**WHAT YOU HAVE TO DO**
On how many lines of the records below does the string "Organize" appear? Reply with only the number.

[Records from a collection]

__________________________________________________

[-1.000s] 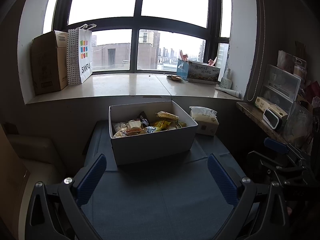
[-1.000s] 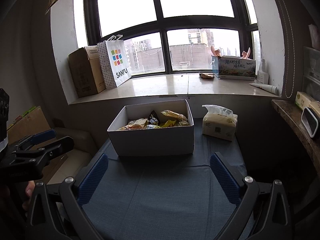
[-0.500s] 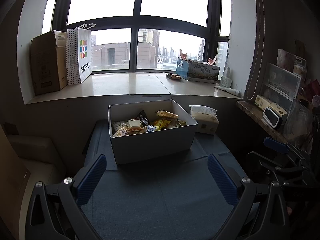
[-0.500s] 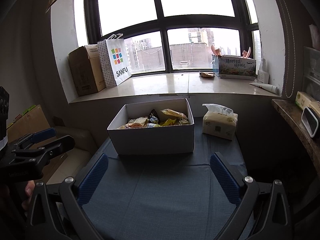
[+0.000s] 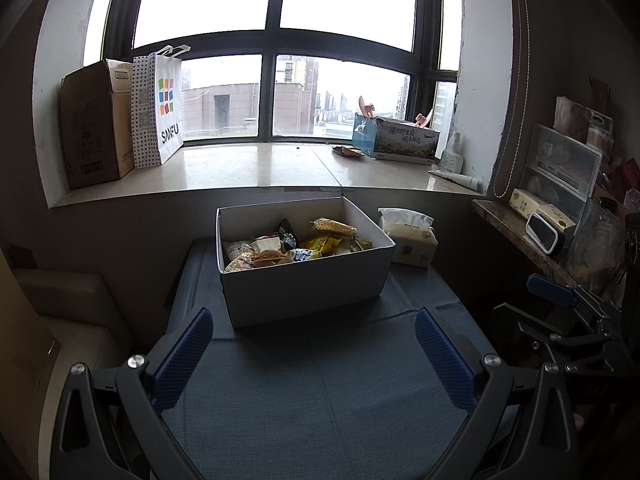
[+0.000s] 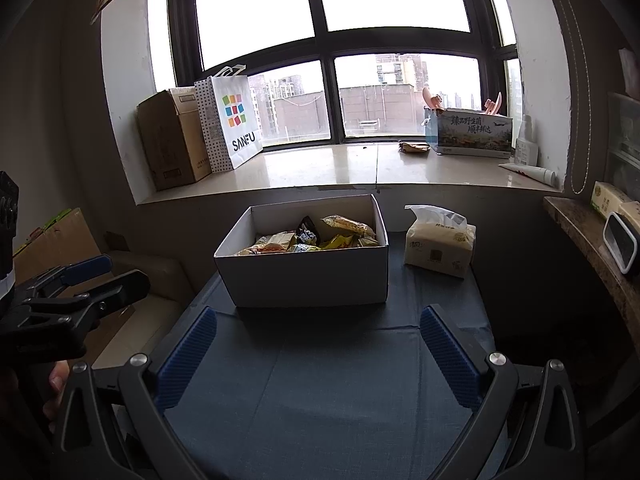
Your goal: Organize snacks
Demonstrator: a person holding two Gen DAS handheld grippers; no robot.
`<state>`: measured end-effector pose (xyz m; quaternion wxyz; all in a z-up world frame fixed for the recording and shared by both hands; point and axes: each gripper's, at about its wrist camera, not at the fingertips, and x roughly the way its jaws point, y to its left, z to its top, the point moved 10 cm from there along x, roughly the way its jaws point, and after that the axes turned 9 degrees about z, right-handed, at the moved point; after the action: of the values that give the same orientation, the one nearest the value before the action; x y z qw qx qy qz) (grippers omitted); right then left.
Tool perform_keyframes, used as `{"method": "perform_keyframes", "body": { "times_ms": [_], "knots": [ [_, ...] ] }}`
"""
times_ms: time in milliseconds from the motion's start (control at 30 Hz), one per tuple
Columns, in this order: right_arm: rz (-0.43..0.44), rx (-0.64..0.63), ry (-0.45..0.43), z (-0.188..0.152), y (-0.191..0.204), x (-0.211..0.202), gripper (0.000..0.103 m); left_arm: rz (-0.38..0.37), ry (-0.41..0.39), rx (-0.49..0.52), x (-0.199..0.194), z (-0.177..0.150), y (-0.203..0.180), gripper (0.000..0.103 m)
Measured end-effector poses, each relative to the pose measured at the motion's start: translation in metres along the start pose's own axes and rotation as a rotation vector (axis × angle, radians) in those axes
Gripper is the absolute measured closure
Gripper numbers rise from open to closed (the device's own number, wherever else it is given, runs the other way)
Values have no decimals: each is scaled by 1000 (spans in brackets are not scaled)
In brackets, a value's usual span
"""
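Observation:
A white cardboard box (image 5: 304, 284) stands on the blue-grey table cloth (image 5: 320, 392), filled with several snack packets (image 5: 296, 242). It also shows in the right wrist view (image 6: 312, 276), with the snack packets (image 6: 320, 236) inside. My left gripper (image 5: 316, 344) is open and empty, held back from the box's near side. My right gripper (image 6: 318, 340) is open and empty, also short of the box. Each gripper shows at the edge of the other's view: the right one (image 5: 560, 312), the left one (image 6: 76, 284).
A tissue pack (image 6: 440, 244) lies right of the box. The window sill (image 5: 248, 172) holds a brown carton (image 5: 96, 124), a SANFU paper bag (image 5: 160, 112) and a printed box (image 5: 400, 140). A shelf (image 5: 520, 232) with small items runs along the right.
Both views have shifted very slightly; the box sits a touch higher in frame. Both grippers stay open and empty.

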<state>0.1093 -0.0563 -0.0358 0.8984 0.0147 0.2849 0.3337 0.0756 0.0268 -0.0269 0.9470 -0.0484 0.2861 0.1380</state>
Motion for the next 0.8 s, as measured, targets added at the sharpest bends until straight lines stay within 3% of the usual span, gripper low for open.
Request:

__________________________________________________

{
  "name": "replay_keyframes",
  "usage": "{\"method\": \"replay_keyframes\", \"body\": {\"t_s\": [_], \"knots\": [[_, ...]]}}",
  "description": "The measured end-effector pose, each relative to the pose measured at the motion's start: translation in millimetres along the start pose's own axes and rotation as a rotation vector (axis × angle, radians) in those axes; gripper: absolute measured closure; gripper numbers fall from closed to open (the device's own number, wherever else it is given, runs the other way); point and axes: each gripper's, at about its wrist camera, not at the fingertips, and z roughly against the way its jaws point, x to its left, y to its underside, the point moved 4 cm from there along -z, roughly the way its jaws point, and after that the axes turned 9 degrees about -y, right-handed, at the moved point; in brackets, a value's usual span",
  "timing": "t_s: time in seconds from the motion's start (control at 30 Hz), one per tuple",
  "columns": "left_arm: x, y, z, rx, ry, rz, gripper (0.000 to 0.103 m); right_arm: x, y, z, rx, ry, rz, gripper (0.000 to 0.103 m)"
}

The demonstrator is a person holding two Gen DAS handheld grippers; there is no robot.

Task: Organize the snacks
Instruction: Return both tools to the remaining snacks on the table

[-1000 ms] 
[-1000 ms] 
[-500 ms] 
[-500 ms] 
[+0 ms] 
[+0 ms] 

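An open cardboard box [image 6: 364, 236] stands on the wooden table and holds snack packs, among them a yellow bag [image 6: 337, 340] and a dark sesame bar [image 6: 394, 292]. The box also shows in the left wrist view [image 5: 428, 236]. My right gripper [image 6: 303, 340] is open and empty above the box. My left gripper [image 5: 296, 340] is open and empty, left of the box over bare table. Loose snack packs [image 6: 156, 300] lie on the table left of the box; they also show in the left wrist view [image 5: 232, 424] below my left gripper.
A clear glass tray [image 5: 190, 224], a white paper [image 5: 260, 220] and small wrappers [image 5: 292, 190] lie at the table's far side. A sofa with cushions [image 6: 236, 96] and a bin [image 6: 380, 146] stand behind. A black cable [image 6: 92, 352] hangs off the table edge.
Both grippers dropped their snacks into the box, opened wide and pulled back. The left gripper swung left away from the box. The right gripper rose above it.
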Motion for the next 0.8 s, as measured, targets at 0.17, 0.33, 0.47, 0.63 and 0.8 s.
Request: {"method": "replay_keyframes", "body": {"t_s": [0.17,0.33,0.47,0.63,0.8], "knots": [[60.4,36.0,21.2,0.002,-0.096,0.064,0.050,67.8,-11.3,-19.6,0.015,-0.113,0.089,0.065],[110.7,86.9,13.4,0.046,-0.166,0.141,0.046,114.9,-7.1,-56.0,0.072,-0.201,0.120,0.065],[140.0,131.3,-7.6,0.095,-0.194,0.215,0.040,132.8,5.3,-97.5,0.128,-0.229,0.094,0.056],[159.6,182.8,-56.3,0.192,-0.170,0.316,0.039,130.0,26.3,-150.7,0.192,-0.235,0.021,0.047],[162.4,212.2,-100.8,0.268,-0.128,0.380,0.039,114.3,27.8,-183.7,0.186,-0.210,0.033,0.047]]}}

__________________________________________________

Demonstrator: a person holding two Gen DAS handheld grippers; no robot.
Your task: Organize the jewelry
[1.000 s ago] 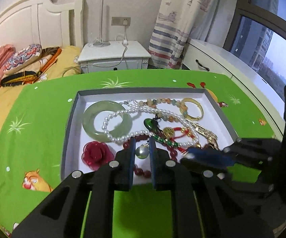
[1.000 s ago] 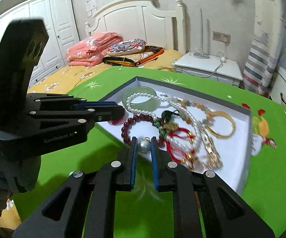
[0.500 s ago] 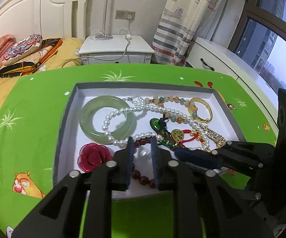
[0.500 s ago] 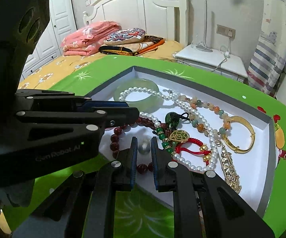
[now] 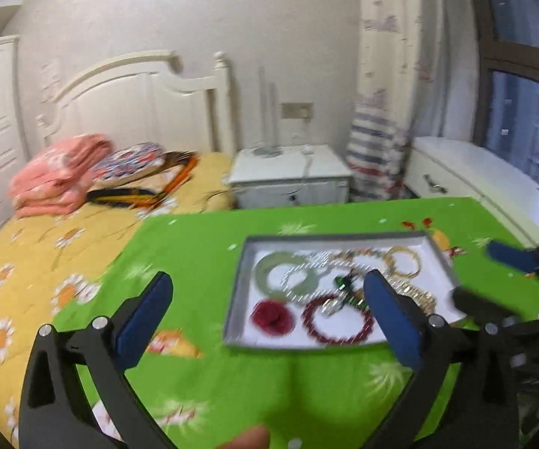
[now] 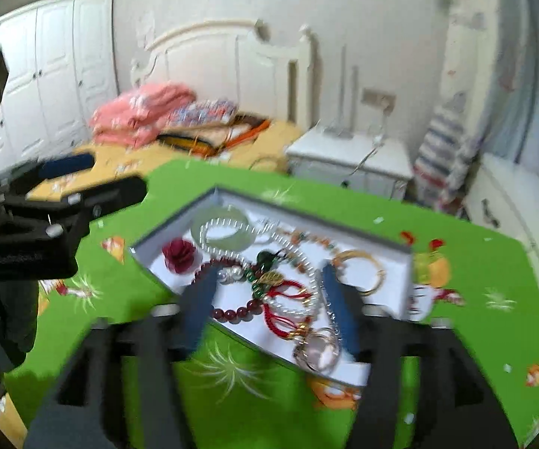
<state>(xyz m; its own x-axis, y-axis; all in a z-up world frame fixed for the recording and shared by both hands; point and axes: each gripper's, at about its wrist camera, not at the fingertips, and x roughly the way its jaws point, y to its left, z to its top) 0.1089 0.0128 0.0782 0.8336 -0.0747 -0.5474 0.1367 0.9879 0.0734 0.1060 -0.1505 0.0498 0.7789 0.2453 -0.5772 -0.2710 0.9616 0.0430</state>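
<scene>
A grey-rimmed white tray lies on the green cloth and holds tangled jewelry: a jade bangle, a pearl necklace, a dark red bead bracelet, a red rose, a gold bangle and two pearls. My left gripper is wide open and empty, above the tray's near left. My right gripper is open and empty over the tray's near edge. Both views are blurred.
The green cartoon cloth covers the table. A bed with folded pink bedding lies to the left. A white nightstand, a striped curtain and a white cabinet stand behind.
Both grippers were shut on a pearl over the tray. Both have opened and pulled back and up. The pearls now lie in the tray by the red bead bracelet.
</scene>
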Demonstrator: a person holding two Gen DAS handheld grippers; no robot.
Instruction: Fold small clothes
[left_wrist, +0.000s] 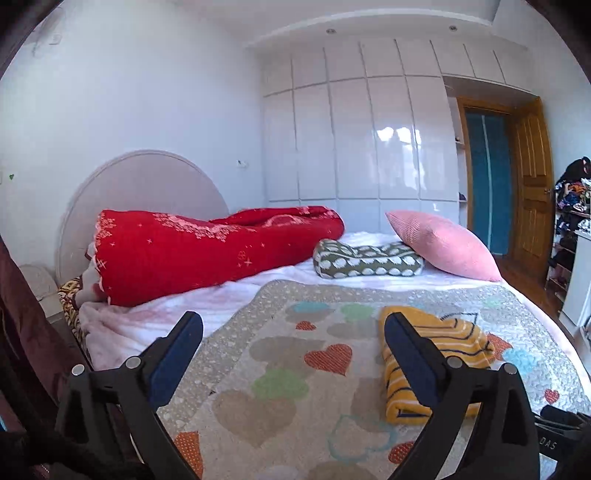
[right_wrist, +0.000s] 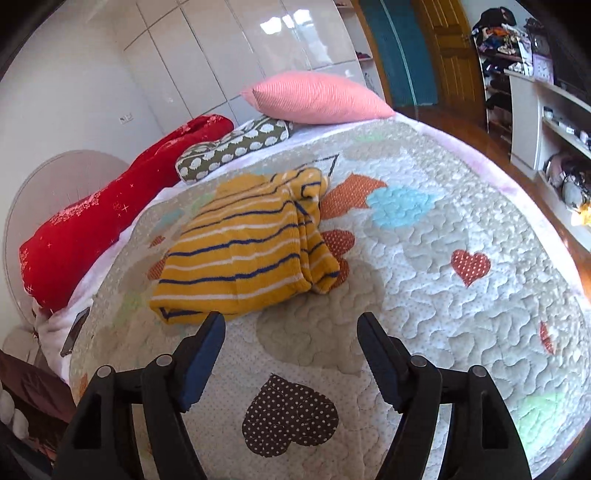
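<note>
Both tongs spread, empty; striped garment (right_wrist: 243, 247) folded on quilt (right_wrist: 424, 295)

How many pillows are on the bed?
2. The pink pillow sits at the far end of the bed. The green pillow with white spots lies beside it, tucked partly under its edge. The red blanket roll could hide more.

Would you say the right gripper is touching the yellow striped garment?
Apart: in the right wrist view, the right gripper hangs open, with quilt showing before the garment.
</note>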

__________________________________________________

**EXERCISE ANSWER**
3